Pyridoxine uptake by colonocytes: a specific and regulated carrier-mediated process.

作者信息

Said Zainab M, Subramanian Veedamali S, Vaziri Nosratola D, Said Hamid M

机构信息

Department of Medicine and Physiology, University of California, Irvine, California, USA.

出版信息

Am J Physiol Cell Physiol. 2008 May;294(5):C1192-7. doi: 10.1152/ajpcell.00015.2008. Epub 2008 Mar 19.

Abstract

The water-soluble vitamin B6 (pyridoxine) is important for normal cellular functions, growth, and development. The vitamin is obtained from two exogenous sources: a dietary source, which is absorbed in the small intestine, and a bacterial source, where the vitamin is synthesized in significant quantities by the normal microflora of the large intestine. Evidence exists to suggest the bioavailability of the latter source of the vitamin, but nothing is known about the mechanism involved and its regulation. In this study, we addressed these issues using young adult mouse colonic epithelial (YAMC) cells and human colonic apical membrane vesicles (AMV) as models and using [3H]pyridoxine as the uptake substrate. The results showed the initial rate of [3H]pyridoxine uptake by YAMC cells to be 1) energy- and temperature- (but not Na-) dependent and to occur without metabolic alteration in the transported substrate; 2) saturable as a function of concentration with an apparent Km and Vmax of 2.1 +/- 0.5 muM and 53.4 +/- 4.3 pmol.mg protein(-1).3 min(-1), respectively; 3) cis-inhibited by unlabeled pyridoxine and its structural analogs, but not by the unrelated compounds theophylline, penicillamine, and isoniazid; 4) trans-stimulated by unlabeled pyridoxine; 5) amiloride sensitive; and 6) regulated by extracellular and intracellular factors.

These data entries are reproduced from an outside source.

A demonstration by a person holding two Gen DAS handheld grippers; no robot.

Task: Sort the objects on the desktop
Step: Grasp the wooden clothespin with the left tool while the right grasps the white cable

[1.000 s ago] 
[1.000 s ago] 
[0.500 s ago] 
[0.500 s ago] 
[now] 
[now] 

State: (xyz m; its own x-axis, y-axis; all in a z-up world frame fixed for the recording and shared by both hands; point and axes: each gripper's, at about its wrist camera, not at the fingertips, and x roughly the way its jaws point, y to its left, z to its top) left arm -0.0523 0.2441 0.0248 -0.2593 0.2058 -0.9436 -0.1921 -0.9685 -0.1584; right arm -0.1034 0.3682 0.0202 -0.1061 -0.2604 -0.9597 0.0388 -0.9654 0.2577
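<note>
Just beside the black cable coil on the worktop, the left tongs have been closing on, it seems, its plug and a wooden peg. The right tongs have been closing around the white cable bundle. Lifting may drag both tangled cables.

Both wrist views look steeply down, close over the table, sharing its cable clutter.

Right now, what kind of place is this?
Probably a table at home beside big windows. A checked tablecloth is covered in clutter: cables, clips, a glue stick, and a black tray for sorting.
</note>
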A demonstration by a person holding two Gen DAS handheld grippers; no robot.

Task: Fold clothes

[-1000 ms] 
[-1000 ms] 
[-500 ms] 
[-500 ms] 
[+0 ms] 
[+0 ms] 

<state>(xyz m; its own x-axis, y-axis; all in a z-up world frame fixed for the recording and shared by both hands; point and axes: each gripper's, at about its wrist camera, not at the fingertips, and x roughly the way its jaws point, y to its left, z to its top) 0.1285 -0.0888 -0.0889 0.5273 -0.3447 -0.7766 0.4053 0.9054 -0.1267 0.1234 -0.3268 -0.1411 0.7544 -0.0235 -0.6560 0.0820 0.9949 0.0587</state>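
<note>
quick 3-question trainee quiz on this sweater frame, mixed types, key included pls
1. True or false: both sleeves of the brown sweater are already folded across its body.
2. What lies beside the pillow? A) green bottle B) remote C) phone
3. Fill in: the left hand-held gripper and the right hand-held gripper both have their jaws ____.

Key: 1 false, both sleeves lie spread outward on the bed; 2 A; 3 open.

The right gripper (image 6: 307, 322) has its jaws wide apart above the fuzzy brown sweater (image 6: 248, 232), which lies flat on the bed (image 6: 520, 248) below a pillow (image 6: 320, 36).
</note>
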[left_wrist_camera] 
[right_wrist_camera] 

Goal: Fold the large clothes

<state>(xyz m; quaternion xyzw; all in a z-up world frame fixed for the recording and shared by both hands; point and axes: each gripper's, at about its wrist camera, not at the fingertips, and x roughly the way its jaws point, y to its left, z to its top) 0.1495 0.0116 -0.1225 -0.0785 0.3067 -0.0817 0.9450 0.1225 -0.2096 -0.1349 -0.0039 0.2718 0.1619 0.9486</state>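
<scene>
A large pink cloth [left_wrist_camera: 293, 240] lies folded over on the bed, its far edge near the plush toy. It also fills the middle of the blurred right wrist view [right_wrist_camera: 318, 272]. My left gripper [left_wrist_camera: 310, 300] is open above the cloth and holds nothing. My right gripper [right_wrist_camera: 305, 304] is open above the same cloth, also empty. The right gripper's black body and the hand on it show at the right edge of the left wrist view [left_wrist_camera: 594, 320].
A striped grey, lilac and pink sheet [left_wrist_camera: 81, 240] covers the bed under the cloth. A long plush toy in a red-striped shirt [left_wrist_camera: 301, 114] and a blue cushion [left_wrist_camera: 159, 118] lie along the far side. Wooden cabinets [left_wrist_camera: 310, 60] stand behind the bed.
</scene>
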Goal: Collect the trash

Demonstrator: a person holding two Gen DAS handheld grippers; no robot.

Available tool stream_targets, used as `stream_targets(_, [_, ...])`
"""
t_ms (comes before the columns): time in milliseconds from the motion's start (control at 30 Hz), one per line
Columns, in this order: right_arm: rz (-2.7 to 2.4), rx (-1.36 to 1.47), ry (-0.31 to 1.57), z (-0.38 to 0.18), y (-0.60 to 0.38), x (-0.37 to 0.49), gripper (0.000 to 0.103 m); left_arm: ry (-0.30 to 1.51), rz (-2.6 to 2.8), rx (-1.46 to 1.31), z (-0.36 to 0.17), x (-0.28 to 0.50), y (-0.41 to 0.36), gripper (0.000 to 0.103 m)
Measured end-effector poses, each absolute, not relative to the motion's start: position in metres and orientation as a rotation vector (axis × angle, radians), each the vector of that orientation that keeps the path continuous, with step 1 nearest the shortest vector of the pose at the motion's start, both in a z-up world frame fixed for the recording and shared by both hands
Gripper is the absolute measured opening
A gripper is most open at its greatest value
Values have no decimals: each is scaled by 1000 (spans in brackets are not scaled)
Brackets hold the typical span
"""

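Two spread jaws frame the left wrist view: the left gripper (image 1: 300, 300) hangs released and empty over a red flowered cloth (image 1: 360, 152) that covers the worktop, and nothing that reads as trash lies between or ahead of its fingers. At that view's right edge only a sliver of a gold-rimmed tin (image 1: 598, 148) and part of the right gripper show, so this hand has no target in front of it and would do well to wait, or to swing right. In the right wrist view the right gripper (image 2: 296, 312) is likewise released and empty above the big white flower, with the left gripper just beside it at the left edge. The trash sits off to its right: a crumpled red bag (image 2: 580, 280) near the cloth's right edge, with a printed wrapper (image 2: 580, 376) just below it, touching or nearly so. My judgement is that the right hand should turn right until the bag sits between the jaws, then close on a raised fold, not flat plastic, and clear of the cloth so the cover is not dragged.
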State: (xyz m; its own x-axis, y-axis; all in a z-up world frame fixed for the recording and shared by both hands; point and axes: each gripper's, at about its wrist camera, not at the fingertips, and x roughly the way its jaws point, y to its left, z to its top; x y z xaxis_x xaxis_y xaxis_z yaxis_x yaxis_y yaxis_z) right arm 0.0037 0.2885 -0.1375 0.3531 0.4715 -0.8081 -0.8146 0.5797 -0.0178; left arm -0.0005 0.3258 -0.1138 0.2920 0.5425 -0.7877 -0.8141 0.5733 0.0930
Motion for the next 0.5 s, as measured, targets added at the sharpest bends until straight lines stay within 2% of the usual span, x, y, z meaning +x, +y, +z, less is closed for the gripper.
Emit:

Uptake of pyridoxine by native human colonic AMV was also found to involve a carrier-mediated process. These studies demonstrate, for the first time, the functional existence of a specific and regulatable carrier-mediated process for pyridoxine uptake by mammalian colonocytes.

摘要

水溶性维生素B6(吡哆醇)对正常细胞功能、生长和发育至关重要。该维生素有两个外源来源:一是饮食来源,在小肠中被吸收;二是细菌来源,大肠中的正常微生物群可大量合成该维生素。有证据表明后一种来源的维生素具有生物利用度,但对其涉及的机制及其调节尚不清楚。在本研究中,我们以年轻成年小鼠结肠上皮(YAMC)细胞和人结肠顶端膜囊泡(AMV)为模型,以[3H]吡哆醇作为摄取底物,探讨了这些问题。结果显示,YAMC细胞对[3H]吡哆醇的初始摄取速率为:1)能量和温度依赖性(但非钠依赖性),且转运底物无代谢改变;2)作为浓度的函数呈饱和状态,表观Km和Vmax分别为2.1±0.5μM和53.4±4.3 pmol·mg蛋白-1·3 min-1;3)被未标记的吡哆醇及其结构类似物顺式抑制,但不受无关化合物茶碱、青霉胺和异烟肼抑制;4)被未标记的吡哆醇反式刺激;5)对氨氯地平敏感;6)受细胞外和细胞内因子调节。还发现天然人结肠AMV对吡哆醇的摄取涉及载体介导过程。这些研究首次证明了哺乳动物结肠细胞摄取吡哆醇存在一种特异性且可调节的载体介导过程。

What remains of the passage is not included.